= Seven Deadly Arts with Akshay Kumar =

2004 martial arts TV miniseries

Seven Deadly Arts with Akshay Kumar is a seven-part television mini-series that aired on the National Geographic Channel in 2004. It was hosted by Akshay Kumar. Kumar donated his time and talents to the show.

==Description==
The series showcases the seven martial arts of
kalaripayattu, Shaolin Kung Fu, karate, taekwondo, aikido, Muay Thai, capoeira and . Kumar, who began learning martial arts at age 9, played the master for taekwondo, karate, and Muay Thai, and played the student of the other forms of martial arts from different trainers.

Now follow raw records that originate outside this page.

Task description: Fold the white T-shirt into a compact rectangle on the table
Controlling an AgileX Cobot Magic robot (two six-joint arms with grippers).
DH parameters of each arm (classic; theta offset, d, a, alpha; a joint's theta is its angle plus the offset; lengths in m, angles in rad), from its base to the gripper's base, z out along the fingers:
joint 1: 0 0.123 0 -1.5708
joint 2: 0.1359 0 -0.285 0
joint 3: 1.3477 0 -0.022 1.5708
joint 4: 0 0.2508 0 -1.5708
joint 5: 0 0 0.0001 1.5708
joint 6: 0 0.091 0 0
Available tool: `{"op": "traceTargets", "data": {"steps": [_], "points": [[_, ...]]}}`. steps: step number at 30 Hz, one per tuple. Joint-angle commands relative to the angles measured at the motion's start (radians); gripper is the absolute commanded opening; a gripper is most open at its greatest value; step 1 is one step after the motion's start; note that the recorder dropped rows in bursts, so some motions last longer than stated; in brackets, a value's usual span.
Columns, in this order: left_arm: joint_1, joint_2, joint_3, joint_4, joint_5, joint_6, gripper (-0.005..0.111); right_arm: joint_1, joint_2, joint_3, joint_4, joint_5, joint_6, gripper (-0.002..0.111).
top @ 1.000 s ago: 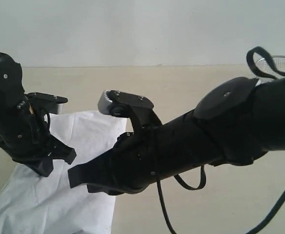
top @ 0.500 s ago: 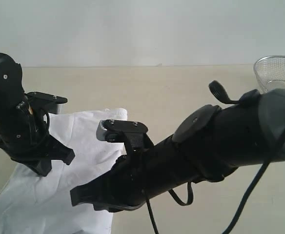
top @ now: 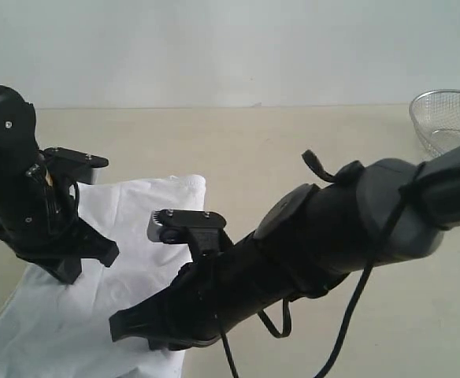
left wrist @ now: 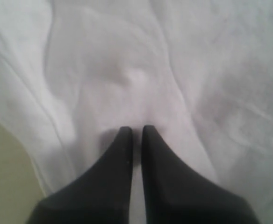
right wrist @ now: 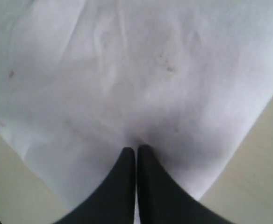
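Note:
The white T-shirt [top: 139, 209] lies plain side up at the near left of the table [top: 293, 150], with no lettering or neck tag showing. My left gripper [top: 66, 274] stands over the shirt's left part. In the left wrist view the left gripper [left wrist: 136, 128] is shut, its tips down on wrinkled cloth [left wrist: 127, 56] near a hem, with table [left wrist: 1, 163] beside it. My right arm reaches across the middle, and its gripper [top: 121, 327] sits low over the shirt's near right part. The right gripper [right wrist: 136, 148] is shut, tips on smoother cloth [right wrist: 127, 70] near the shirt's edge.
A round silver wire-mesh basket [top: 448, 116] stands at the far right of the table. Bare table [right wrist: 262, 154] lies just past the shirt's edge by the right gripper. A pale wall rises behind the table's far edge.
My right arm has swung lower and toward the near left, carrying its gripper along the shirt. The basket, half hidden before, now shows. Left arm and shirt outline look unchanged.

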Motion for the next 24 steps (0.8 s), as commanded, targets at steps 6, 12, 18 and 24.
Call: {"op": "traceTargets", "data": {"steps": [6,12,18,24], "points": [[0.002,0.001,-0.003,0.038,-0.001,0.002,0.005,0.004,0.038,-0.004,-0.019,-0.007,-0.015,0.0],[0.002,0.001,-0.003,0.097,0.008,-0.039,0.005,0.002,0.024,-0.004,-0.019,0.024,-0.015,0.0],[0.002,0.001,-0.003,0.129,0.012,-0.06,0.005,-0.002,-0.056,-0.004,-0.047,0.02,-0.024,0.0],[0.002,-0.02,-0.003,0.125,0.046,-0.06,0.005,-0.074,-0.148,-0.004,-0.104,0.054,0.005,0.026]]}}
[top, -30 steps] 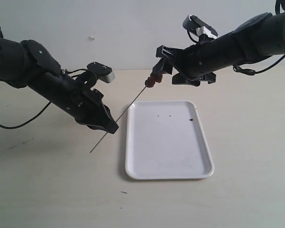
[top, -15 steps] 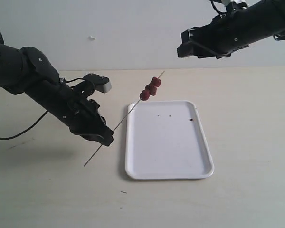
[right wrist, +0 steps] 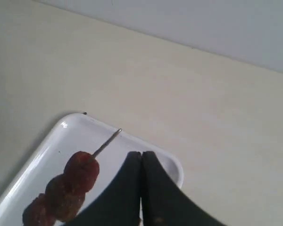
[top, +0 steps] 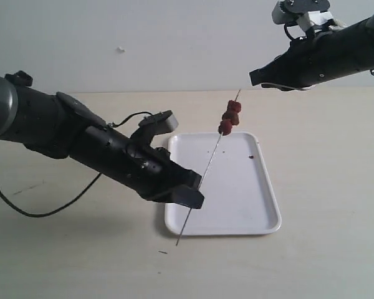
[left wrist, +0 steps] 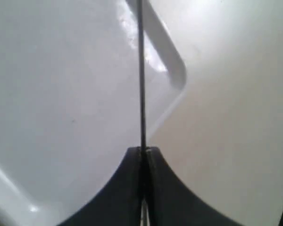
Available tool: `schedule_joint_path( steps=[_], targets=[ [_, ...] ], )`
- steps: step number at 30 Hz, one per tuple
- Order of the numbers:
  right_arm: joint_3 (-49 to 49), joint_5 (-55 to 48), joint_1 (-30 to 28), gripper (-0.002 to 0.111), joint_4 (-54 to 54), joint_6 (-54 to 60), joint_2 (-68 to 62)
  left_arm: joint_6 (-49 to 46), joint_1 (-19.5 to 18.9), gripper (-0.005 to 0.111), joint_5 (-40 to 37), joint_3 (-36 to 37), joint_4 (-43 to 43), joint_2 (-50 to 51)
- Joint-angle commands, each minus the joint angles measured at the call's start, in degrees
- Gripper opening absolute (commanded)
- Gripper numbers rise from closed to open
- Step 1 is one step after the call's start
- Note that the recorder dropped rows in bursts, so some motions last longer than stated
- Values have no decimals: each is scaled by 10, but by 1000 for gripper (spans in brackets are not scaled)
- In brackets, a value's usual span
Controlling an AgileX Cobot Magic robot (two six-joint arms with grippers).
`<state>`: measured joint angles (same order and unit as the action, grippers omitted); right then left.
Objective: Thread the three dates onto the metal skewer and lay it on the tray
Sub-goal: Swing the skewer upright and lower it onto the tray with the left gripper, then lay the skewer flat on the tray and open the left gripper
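Observation:
My left gripper (top: 196, 198) is shut on the metal skewer (top: 207, 165), near its lower end, above the tray's near left part. The rod slants up and away over the tray (top: 262, 187). Three dates (top: 230, 116) sit stacked on its upper part, just under the tip. In the left wrist view the skewer (left wrist: 141, 75) runs straight out from the shut left gripper (left wrist: 143, 150) across the tray (left wrist: 61, 94). My right gripper (top: 254, 77) hangs high at the back right, shut with nothing in it; its view shows the dates (right wrist: 66, 190) and skewer tip (right wrist: 111, 139) beside the right gripper (right wrist: 141, 154).
The tray's floor carries a few dark crumbs (top: 252, 156) near its far right corner. A small dark speck (top: 163, 252) lies on the beige table in front of the tray. A black cable (top: 37, 212) trails from the left arm.
The left arm has swung right, bringing the skewer with its dates over the tray and tilting it steeper. The right gripper has risen and drawn back to the right, away from the dates.

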<state>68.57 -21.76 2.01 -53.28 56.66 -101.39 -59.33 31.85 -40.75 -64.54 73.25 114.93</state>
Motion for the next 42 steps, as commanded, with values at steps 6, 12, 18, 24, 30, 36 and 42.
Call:
schedule_joint_path(
  steps=[6,12,18,24,30,36,42],
  targets=[
    [-2,-22,-1,0,-8,5,31,72,18,0,19,-5,127,40],
    [-2,-65,-1,0,-7,2,42,139,18,0,34,-29,134,59],
    [-2,-65,-1,0,-11,2,42,172,18,0,39,-29,134,84],
    [-2,-69,-1,0,-22,2,42,176,18,22,37,-29,132,84],
    [-2,-70,-1,0,-22,2,42,176,18,44,37,-29,132,84],
    [-2,-71,-1,0,-22,2,42,176,18,51,37,-29,132,84],
    [-2,-71,-1,0,-22,2,42,176,18,51,35,-29,132,84]
  ],
)
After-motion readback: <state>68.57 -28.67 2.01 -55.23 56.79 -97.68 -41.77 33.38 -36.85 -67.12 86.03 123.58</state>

The series' tagline was "The first thing you learn to kill is your ego". Kumar shared his personal beliefs about martial arts and talked about the benefits it brought to him.

==Broadcast==
National Geographic Channel announced the series' launch on 27 April 2004. The first part was aired on Sunday, 9 May 2004 at 8:00 p.m. The rest of the parts were aired on the following Sundays. Before the series was launched, National Geographic Channel had planned to broadcast the series' second part in October–November 2004.

== Cast ==

- Akshay Kumar
- Shifu Kanishka Sharma
- Josette D. Normandeau
- Mehul Vora
- Puran Chauhan
- Luisa Elvira
- Jean Frenette

== Production ==
Kumar and his personal trainer, Mehul Vora, wrote the script. Vora also choreographed the mini-series. The series was shot in Manali, Himachal Pradesh and Mumbai in a span of 40 days. The series marked Kumar's television debut.

During the series, Kanishka Sharma taught Shaolin Kung fu to Kumar. Sifu Kaniska Sharma is the first Indian to be trained in Shaolin Temple Secular Discipline Union in China. Yogesh Sahu directed the series. Puran Chauhan also trained Kumar. After the series, Chauhan worked as a stunt director in several Hindi films.